» TASK INSTRUCTIONS
Write out, from the entries below, exactly the lines that run between the lines holding "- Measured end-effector" and "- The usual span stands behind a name", inclusive, and stop there.
BEGIN AVAILABLE DATA
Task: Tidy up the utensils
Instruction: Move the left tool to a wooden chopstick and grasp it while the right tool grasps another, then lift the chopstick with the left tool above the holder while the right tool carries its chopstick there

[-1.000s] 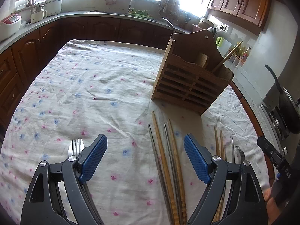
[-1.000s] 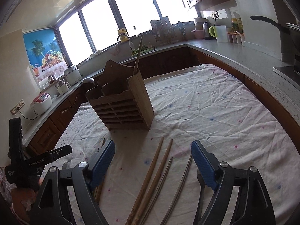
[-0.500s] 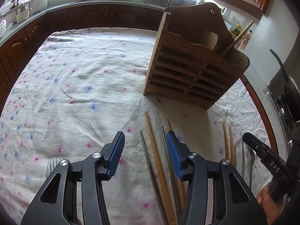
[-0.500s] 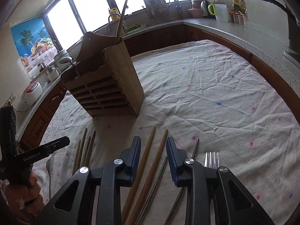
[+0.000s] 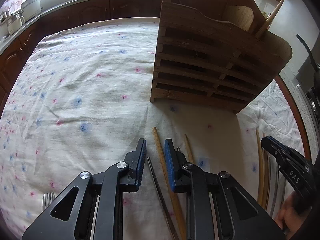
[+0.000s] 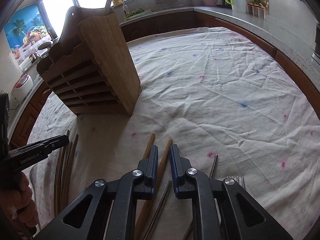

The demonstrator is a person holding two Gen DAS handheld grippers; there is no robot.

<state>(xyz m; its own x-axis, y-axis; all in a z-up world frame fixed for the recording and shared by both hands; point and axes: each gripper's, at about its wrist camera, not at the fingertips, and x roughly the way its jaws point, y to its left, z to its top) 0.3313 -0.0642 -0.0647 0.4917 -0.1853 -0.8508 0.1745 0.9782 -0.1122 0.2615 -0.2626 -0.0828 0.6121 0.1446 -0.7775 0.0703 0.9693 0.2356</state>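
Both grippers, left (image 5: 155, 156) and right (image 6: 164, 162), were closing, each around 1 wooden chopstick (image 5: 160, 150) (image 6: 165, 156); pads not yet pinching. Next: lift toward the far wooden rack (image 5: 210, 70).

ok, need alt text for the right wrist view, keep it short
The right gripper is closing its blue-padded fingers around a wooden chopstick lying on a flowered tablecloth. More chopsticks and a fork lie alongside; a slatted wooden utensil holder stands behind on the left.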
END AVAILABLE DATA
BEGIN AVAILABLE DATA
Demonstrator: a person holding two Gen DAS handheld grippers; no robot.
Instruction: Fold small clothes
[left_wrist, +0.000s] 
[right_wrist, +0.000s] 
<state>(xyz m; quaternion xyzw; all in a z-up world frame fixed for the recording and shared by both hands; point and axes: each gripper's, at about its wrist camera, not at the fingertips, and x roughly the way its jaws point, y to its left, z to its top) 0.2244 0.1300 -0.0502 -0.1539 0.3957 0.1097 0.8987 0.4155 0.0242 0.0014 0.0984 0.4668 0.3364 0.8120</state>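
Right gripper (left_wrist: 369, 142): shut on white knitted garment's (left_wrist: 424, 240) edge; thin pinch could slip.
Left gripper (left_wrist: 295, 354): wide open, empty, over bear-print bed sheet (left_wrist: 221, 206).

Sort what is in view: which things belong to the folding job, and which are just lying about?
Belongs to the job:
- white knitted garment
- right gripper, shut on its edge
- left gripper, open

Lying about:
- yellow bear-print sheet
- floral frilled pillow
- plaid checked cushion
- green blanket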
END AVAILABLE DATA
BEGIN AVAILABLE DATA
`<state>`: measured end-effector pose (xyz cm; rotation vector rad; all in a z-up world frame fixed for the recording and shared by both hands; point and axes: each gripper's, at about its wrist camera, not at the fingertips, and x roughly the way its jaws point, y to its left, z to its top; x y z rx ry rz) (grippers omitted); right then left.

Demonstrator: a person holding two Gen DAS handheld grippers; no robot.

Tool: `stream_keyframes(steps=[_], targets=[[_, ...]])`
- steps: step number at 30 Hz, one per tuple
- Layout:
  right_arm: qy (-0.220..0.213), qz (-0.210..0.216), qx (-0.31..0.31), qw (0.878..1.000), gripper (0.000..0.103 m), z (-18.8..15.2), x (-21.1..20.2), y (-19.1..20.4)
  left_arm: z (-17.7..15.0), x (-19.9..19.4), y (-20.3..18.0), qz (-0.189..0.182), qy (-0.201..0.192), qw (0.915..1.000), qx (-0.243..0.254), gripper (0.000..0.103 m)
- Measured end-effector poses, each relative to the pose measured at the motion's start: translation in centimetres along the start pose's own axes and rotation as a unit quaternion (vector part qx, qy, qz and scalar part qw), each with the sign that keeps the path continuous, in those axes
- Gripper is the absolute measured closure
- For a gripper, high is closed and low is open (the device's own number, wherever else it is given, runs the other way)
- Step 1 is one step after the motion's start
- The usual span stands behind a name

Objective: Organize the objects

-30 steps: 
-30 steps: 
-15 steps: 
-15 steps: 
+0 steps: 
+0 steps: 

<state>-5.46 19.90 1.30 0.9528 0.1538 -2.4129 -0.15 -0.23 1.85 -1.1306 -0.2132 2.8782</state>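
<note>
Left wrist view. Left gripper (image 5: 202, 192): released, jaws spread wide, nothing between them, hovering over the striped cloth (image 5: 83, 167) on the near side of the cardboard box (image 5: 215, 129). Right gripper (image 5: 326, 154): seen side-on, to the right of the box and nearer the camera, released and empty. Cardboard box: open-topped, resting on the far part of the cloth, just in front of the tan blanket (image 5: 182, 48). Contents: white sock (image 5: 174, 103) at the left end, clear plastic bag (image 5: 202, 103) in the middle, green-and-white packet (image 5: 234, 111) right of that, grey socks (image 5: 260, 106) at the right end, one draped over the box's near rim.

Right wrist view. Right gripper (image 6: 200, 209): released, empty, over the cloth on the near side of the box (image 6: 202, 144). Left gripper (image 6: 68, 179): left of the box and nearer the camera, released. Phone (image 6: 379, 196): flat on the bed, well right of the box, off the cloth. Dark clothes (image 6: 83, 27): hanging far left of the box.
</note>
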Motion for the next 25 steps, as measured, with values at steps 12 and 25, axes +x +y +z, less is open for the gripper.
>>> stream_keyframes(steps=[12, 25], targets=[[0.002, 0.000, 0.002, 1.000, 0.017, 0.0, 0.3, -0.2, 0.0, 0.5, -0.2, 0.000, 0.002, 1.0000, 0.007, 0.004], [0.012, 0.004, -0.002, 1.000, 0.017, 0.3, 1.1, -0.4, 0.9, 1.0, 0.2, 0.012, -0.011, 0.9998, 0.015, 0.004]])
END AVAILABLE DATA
» YOUR RESPONSE
- Measured end-effector poses, each relative to the pose measured at the motion's start: translation in centimetres along the start pose's own axes and rotation as a unit quaternion (vector part qx, qy, qz and scalar part qw), each with the sign that keeps the path continuous, in those axes
- Gripper is the absolute measured closure
- For a gripper, high is closed and low is open (the device's own number, wherever else it is given, runs the other way)
- Step 1 is one step after the motion's start
- The usual span stands behind a name

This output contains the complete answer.